The Crucifer of Blood is a play by Paul Giovanni that is adapted from the Arthur Conan Doyle novel The Sign of the Four. It depicts the character Irene St. Claire hiring the detective Sherlock Holmes to investigate the travails that her father and his three compatriots suffered over a pact made over a cursed treasure chest in colonial India during the Indian Rebellion of 1857.

==Broadway production==
The play, directed by the author, opened on Broadway at the Helen Hayes Theatre on September 28, 1978, and ran for 236 performances.

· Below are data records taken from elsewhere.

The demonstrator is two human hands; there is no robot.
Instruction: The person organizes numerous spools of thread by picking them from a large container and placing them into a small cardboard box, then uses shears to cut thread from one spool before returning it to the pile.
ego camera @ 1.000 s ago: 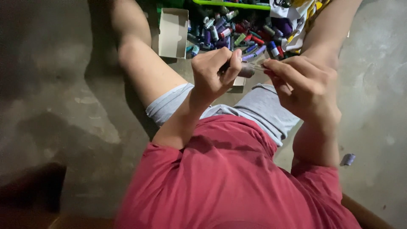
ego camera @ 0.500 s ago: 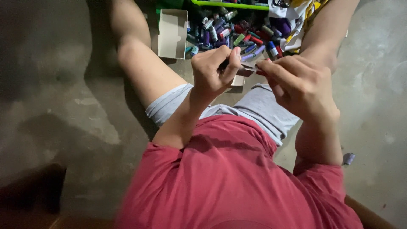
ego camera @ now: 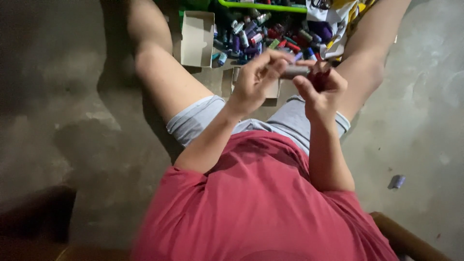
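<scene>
Above the lap, just right of the frame's centre top, the left hand (ego camera: 256, 79) and right hand (ego camera: 321, 89) pinch the 2 ends of a small grey tube (ego camera: 295, 72). Beyond the fingers, at the top of the frame, lies a heap of coloured tubes (ego camera: 270, 36) between the bare knees, with an open cardboard box (ego camera: 197, 38) to its left. 1 stray tube (ego camera: 397, 181) lies on the concrete floor (ego camera: 72, 121) at lower right.

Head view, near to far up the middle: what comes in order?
Red shirt → grey shorts → left hand and right hand, both on a small grey cylinder → heap of coloured small cylinders → green rim.
</scene>
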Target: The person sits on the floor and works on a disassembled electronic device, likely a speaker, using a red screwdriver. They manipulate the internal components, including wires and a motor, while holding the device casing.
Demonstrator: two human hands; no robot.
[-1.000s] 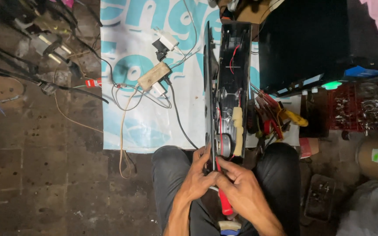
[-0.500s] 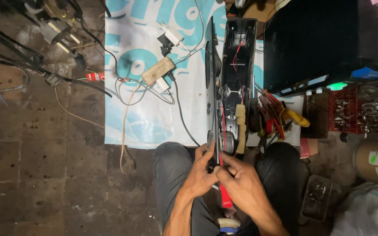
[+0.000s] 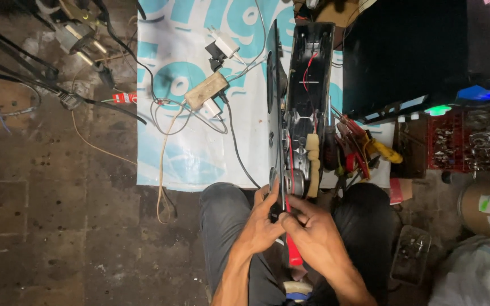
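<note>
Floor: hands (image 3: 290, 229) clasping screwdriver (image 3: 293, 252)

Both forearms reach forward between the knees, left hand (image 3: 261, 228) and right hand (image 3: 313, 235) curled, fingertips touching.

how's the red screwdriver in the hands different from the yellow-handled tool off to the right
The red screwdriver is gripped by the right hand and steadied by the left hand, pointing up at the black casing. The yellow tool lies untouched in the tool pile. The screwdriver stands near vertical in the picture; the yellow tool lies slanted. Both are hand tools.
</note>
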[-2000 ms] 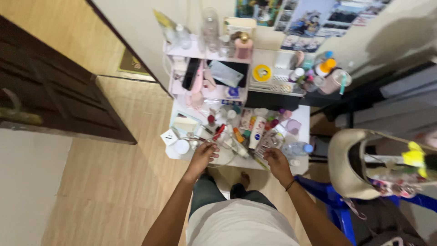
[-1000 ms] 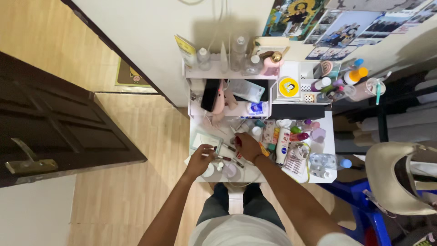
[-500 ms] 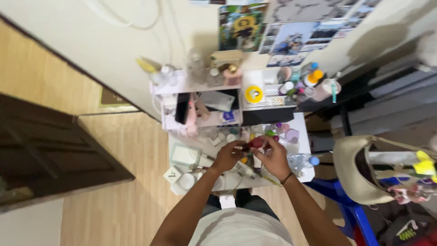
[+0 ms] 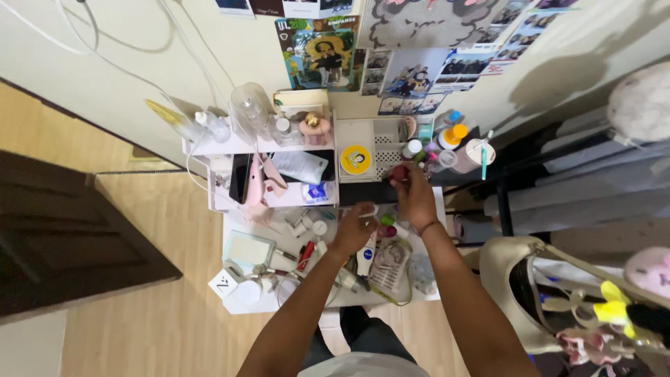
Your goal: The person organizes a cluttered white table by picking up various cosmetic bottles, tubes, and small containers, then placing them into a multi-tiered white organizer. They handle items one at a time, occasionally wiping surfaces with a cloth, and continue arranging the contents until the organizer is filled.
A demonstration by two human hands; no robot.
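Right hand point(image 4: 414, 197) reaches to the worktop's point(image 4: 237, 304) far edge, fingers pinching a small dark-red jar point(image 4: 398, 173) just before the white basket point(image 4: 377, 143). Left hand point(image 4: 354, 229), nearer mid-worktop, fingers curled on a small white thing.

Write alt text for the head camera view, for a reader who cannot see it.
Seen from above, a person's right hand holds a small dark red item near a white organiser rack, while the left hand hovers over a cluttered white table of cosmetics tubes and bottles. Posters cover the wall behind, with wooden flooring at left.
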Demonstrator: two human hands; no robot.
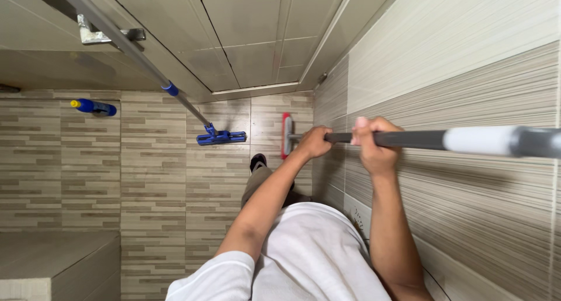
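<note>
— Two hands on one pole, is that right?

— Yes. The right hand [374,142] is wrapped fully round the dark grey part of the long handle [409,139], fingers curled over the top. The left hand [314,142] is closed round the same handle further down, nearer the head.

— And where does the handle lead?

— Down to a red and white scrubbing brush [286,135], whose head sits on the striped floor tiles [152,161] right at the foot of the tiled wall [456,61]. The other way, the handle turns white and then grey again, running out of view on the right.

— What lies around it?

— Just beside the brush, a blue flat mop [221,137] rests on the floor, its grey pole [134,52] slanting up to the top left. Well apart, at the left, a blue bottle with a yellow cap [93,107] lies on the tiles. The person's dark shoe [258,161] stands near the brush, and a white shirt [315,254] fills the bottom of the view.
</note>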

The production was nominated for four Tony Awards, including Giovanni for Best Direction of a Play, and won the award for Roger Morgan's lighting design. It also received Drama Desk Awards for Morgan as well as for John Wulp's scenic design. Bran Ferren received the Los Angeles Drama Critics Circle award for Special Visual & Sound Effects.

===Cast===
- Paxton Whitehead – Sherlock Holmes
- Glenn Close – Irene St. Claire
- Christopher Curry – Jonathan Small
- Andrew Davis – Mohammed Singh & Mordecai Smith
- Martin LaPlatney – Hopkins
- Timothy Landfield – John Watson, M.D.
- Melvin Lum – Fung Tching, A Chinaman
- Tuck Milligan – Wali Dad & Birdy Johnson
- Roumel Reaux – Tonga
- Dwight Schultz – Major Alistair Ross
- Nicolas Surovy – Captain Neville St. Claire
- Edward Zang – Durga Dass & Inspector Lestrade

==London production==
The play, directed by the author, opened in London at the Theatre Royal Haymarket on March 15, 1979, and ran for 397 performances. Denis Lill, who played Dr. Watson, would later go on to play Inspector Bradstreet in Sherlock Holmes (1984 TV series). In September 1979, the roles of Holmes, Watson and Irene were taken over by Gerald Harper, David Horovitch and Kate O'Mara respectively.

===Cast===
Source:
- Keith Michell - Sherlock Holmes
- Susan Hampshire - Irene St. Claire
- Nicholas Day - Jonathan Small
- Geoffrey Snell - Mohammed Singh & Mordecai Smith
- James Curran - Hopkins
- Denis Lill - John Watson, M.D.
- Klim Leh T'Chei - Fung Tching, a Chinaman
- Billy McColl - Wali Dad & Birdy Johnson
- Reis Etan - Tonga
- John Quentin - Major Alistair Ross
- Edward Petherbridge - Captain Neville St. Claire
- John Cater - Durga Dass & Inspector Lestrade

==Los Angeles production==
The play, directed by the author, premiered in Los Angeles at the Ahmanson Theatre in the Los Angeles Music Center on December 5, 1980, and ran through January 17, 1981. A notable feature of this production was that Jeremy Brett, who later became one of the most famous portrayers of Sherlock Holmes, played Dr. Watson.

===Cast===
Source:
- Charlton Heston - Sherlock Holmes
- Jeremy Brett - John Watson, M.D.
- Suzanne Lederer - Irene St. Claire
- Christopher Curry - Jonathan Small
- J. Christopher O'Connor - Mohammed Singh
- Richard Denison - Hopkins
- Liu Han T'Seng - Fung Tching, a Chinaman
- Ronald Dennis - Tonga
- Dwight Schultz - Major Alistair Ross
- Ian Abercrombie - Durga Dass & Inspector Lestrade
- Alan Coates - Captain Neville St. Claire
- Tuck Milligan - Wali Dad & Birdy Johnson
- C. Edward Pogue - Mordecai Smith

==Film==
The Cruifer of Blood was adapted into a television movie for Turner Network Television and first broadcast on November 4, 1991. The cast featured Charlton Heston as Holmes, Richard Johnson as Watson, Clive Wood as Small, John Castle as St. Clair, Edward Fox as Ross, Simon Callow as Inspector Lestrade, Susannah Harker as Irene St. Claire, Stefan Kalipha as Wali Dad, Kaleem Janjua as Durga Das, Lloyd McGuire as Kiran Shah, Sidney Livingstone as Roly Lamas Dir, and James Coyle as Birdy Johnson. It was directed by Heston's son Fraser Clarke Heston.